Menurut Bang Erick, Bira memang selalu ramai di setiap akhir pekan. Tapi untuk hari itu, ramainya sungguh luar biasa. Salah kiranya kalau aku menganggap Bira adalah surga tersembunyi. Mungkin bagi pelancong dari luar Sulawesi Selatan, masih sedikit sekali yang tahu tentang Bira, tetapi bagi wisatawan lokal, Bira adalah salah satu destinasi utama di akhir pekan atau ketika masa liburan tiba.

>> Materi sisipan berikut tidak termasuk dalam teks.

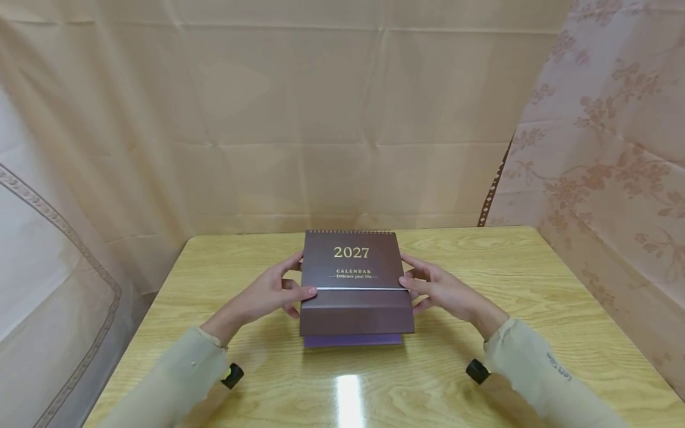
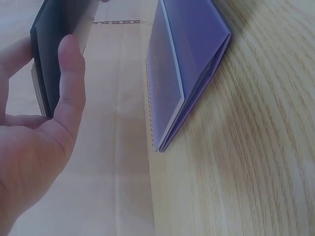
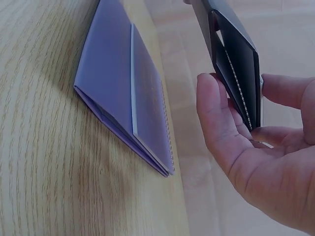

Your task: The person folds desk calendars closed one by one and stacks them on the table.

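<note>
Both hands hold a dark brown desk calendar [image 1: 353, 309], marked 2027 in gold, with a spiral binding along its far edge. My left hand [image 1: 270, 291] grips its left side, thumb on the front face. On the right side my right hand [image 1: 444, 291] grips it the same way. The wrist views show the brown calendar [image 3: 236, 69] raised off the table. Below it a purple spiral-bound calendar [image 2: 192, 39] stands on the table; in the head view only its near strip [image 1: 353, 340] shows, the rest hidden.
The calendars are over the middle of a wood-grain table [image 1: 241, 380]. A beige curtain [image 1: 321, 119] hangs at the table's far edge. Patterned cloth [image 1: 615, 148] hangs at the right, and a white cloth with a brown band [image 1: 48, 267] at the left.
</note>
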### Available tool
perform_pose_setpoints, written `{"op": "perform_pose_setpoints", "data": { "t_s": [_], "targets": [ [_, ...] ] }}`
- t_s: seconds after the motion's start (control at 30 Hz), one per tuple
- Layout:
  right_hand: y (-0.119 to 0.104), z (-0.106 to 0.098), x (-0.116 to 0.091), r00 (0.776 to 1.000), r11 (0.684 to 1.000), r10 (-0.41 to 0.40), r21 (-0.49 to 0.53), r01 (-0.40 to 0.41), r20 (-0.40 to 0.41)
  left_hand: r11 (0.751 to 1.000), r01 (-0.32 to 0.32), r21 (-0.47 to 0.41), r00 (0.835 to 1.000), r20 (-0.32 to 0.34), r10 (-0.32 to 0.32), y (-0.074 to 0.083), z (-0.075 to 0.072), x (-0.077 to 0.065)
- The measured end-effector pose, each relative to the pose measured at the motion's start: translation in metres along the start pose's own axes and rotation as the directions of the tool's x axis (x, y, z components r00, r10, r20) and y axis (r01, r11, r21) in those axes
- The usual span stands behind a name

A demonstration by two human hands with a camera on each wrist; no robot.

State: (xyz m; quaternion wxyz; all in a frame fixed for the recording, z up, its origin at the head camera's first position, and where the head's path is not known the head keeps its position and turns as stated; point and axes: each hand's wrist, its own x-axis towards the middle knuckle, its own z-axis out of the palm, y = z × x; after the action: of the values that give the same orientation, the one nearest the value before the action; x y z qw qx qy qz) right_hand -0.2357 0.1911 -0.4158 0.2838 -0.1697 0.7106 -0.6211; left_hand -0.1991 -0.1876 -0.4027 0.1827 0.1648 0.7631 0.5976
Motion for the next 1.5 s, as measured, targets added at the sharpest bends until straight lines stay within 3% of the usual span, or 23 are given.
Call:
{"op": "perform_pose_setpoints", "data": {
  "t_s": [0.43, 0.6, 0.9, 1.23, 1.5],
  "targets": [
    [0.003, 0.003, 0.003, 1.000, 0.999, 0.018, -0.032, -0.018, 0.000, 0.993, 0.110, 0.035, 0.993, -0.045, -0.108, -0.006, 0.000, 0.003],
    [0.008, 0.003, 0.008, 0.999, 0.999, 0.033, -0.036, -0.033, 0.004, 0.992, 0.128, 0.019, 0.990, -0.054, -0.127, -0.010, -0.001, 0.006],
    [0.020, 0.007, 0.015, 0.999, 0.998, 0.041, -0.043, -0.040, 0.024, 0.983, 0.169, 0.074, 0.984, -0.068, -0.164, -0.017, 0.002, 0.008],
    [0.027, 0.006, 0.020, 0.997, 0.991, 0.081, -0.109, -0.079, 0.017, 0.978, 0.178, 0.112, 0.983, -0.062, -0.172, -0.026, 0.008, 0.017],
    [0.031, 0.008, 0.027, 0.995, 0.977, 0.103, -0.190, -0.101, 0.001, 0.955, 0.181, 0.235, 0.982, -0.087, -0.165, -0.035, 0.015, 0.026]
  ]
}}
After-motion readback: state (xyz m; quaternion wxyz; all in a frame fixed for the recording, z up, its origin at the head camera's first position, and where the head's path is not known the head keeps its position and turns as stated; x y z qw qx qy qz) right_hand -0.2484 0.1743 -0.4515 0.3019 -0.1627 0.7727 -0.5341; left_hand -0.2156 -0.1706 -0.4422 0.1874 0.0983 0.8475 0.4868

Kami bertahan di pantai hingga malam menjelang. Sayangnya hari itu di ufuk barat, langit berawan cukup tebal, sehingga kami tidak mendapatkan senja yang sempurna. Tapi, apapun itu, syukur Alhamdulillah, kami sudah diberi kesempatan untuk mencicipi salah satu keindahan alam yang terhampar di bumi nusantara ini.
Catatan Tambahan:
Bagi rekan-rekan yang akan menuju Bira dari Bandara Sultan Hasanuddin Makassar dengan kendaraan umum, maka pertama-tama yang dilakukan adalah naik bus Damri Bandara dan turun di lapangan Karebosi. Dari sana, naik angkutan kota (yang lazim disebut Pete-pete di Makassar) jurusan GOWA dan turun di terminal Malengkeri. Dari terminal, akan ada pilihan moda bus (jurusan Makssar-Selayar) atau mobil (jenis Kijang atau Panther) yang akan mengantarkan anda sampai ke Bira. Sebelumnya pastikan bahwa angkutan akan membawa anda ke Bira, karena banyak juga yang hanya akan mengantar sampai terminal Bulukumba saja. Kalaupun misalnya rekan-rekan sampai di terminal Malengkeri sudah kesiangan dan tidak ada lagi mobil atau bus yang menuju Bira, maka naik saja yang jurusan Bulukumba. Nanti dari Bulukumba, naik pete-pete lagi jurusan Bira.